Atlas Resources buys more shale-gas leases in Texas

Edward E. Cohen’s family controls Atlas Energy L.P., which sold most of its Marcellus Shale assets in 2010. Now, Cohen appears to be moving back into gas interests. AKIRA SUWA / Staff Photographer
Edward E. Cohen’s family controls Atlas Energy L.P., which sold most of its Marcellus Shale assets in 2010. Now, Cohen appears to be moving back into gas interests. AKIRA SUWA / Staff Photographer
Posted: May 18, 2012

The collapse of natural gas prices has created a buying opportunity for Atlas Energy L.P., the Philadelphia company controlled by Edward E. Cohen’s family that cashed out most of its Marcellus Shale assets for billions in 2010.

Atlas Resource Partners L.P., the company’s exploration and production subsidiary, on Thursday announced it is buying the Barnett Shale assets of Titan Operating L.L.C., a private company in Fort Worth, Texas, for $184 million. The leases contain 250 billion cubic feet of proven reserves and 43 producing wells on about 16,000 acres.

The acquisition is the third that Atlas Resources has announced since its partnership units began trading on the New York Stock Exchange in March. The units closed Thursday at $25.21, up 98 cents, or 4 percent, after Atlas raised its distribution guidance because of the Titan acquisition.

Atlas sold most of its assets in Pennsylvania’s Marcellus Shale in 2010 to Chevron Corp. for $4.3 billion. Its reemergence signals an attempt by Cohen to retake positions in oil and gas fields when other operators may be overextended and desperate to exit because of low commodity prices.
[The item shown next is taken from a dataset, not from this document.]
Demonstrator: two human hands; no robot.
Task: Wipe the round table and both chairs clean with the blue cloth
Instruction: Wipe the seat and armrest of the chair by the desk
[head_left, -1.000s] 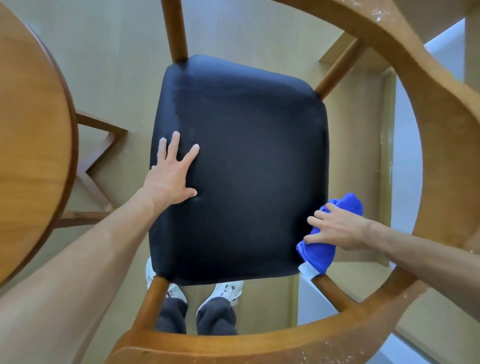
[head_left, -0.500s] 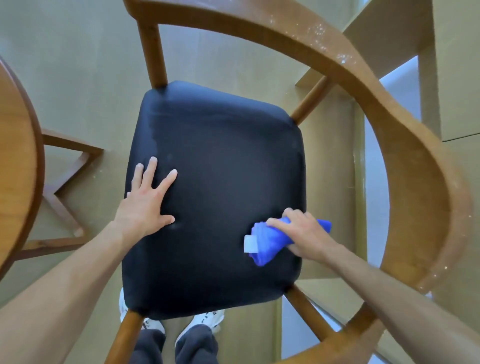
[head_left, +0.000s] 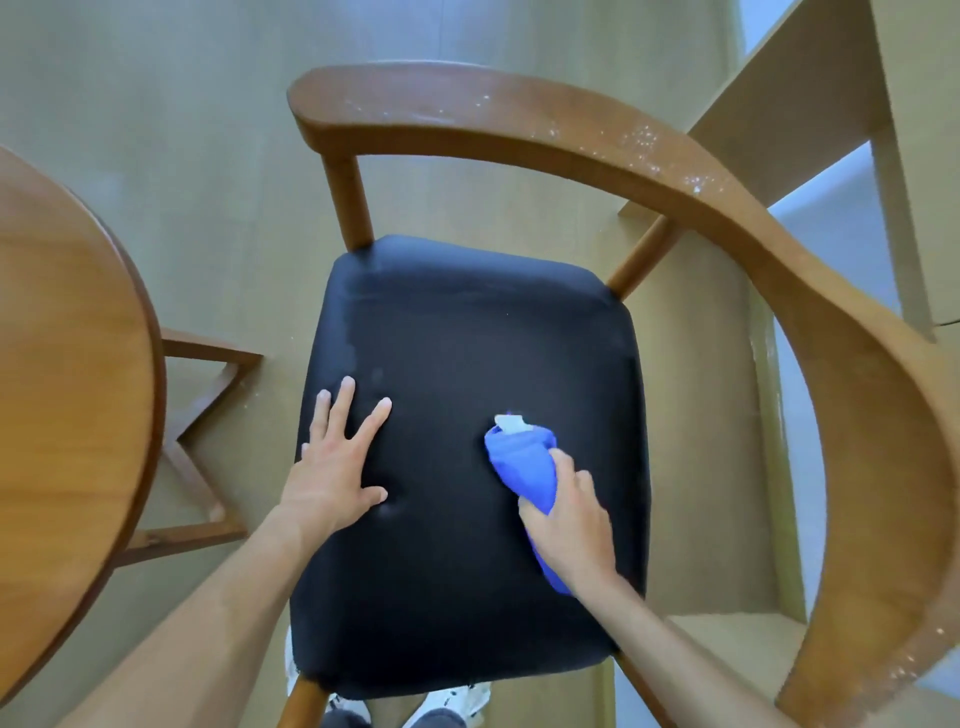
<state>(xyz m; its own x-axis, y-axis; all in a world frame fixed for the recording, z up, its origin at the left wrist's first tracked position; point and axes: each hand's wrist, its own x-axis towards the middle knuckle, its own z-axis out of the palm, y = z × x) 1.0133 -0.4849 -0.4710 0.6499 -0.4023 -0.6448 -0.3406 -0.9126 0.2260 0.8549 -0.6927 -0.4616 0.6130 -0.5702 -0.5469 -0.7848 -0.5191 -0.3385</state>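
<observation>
1. Beige floor lies under a chair with a black seat; the table stands at its left.
2. Step in hand, likely: wiping the seat.
3. Next: sweep toward the seat's far edge, then the speckled armrest.
4. Left hand lies flat, fingers spread, near the seat's left edge.
5. Right hand grips the cloth, pressed on the seat's right half.

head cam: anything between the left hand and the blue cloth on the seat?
Nothing. The head view shows only bare black seat between the left hand and the blue cloth.
</observation>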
“The situation is really almost overwhelming,” Cohen, the company’s chief executive, said in a May 8 earnings call with analysts. “I would say that every single day we see a couple of possibilities and part of our skill, of course, is being able to choose the ones that we want to pursue.”

He said some larger operators want to sell noncore assets quickly. “They just want to get rid of it, and the deals you can make are sometimes, as we have demonstrated, amazingly good,” Cohen said.

Atlas in March announced it was acquiring 277 billion cubic feet of proven reserves from Carrizo Oil & Gas Inc. in the Barnett Shale for $190 million, or about 69 cents per thousand cubic feet. “You heard that correctly,” Cohen told analysts. “Sixty-nine cents per 1,000 cubic feet.”

The price it announced for the Titan assets Thursday is slightly higher, about 74 cents per thousand cubic feet of reserves, and the property contains fewer producing wells than the Carrizo acquisition so it will generate less immediate income.

The Barnett Shale near Fort Worth is where drillers pioneered the technique of combining hydraulic fracturing with horizontal drilling to tap into shale formations, a method that has revived the domestic oil and gas industry in the last decade.

But shale-gas drilling has become so successful that the market is oversupplied, and prices plummeted from about $4 last year to as low as $2 per thousand cubic feet, making wells unprofitable in formations like the Barnett, where drilling activity has slowed.

“This deal fits into a pattern we’ve seen, where bargain hunters can get assets and collect cash from the producing wells and try and wait it out until prices increase again,” Will Brackett, managing editor of the Powell Shale Digest.

Atlas in April announced it had acquired a 50 percent interest in a 14,500-acre leasehold in an Oklahoma oil and gas field for about $18 million from Equal Energy Ltd.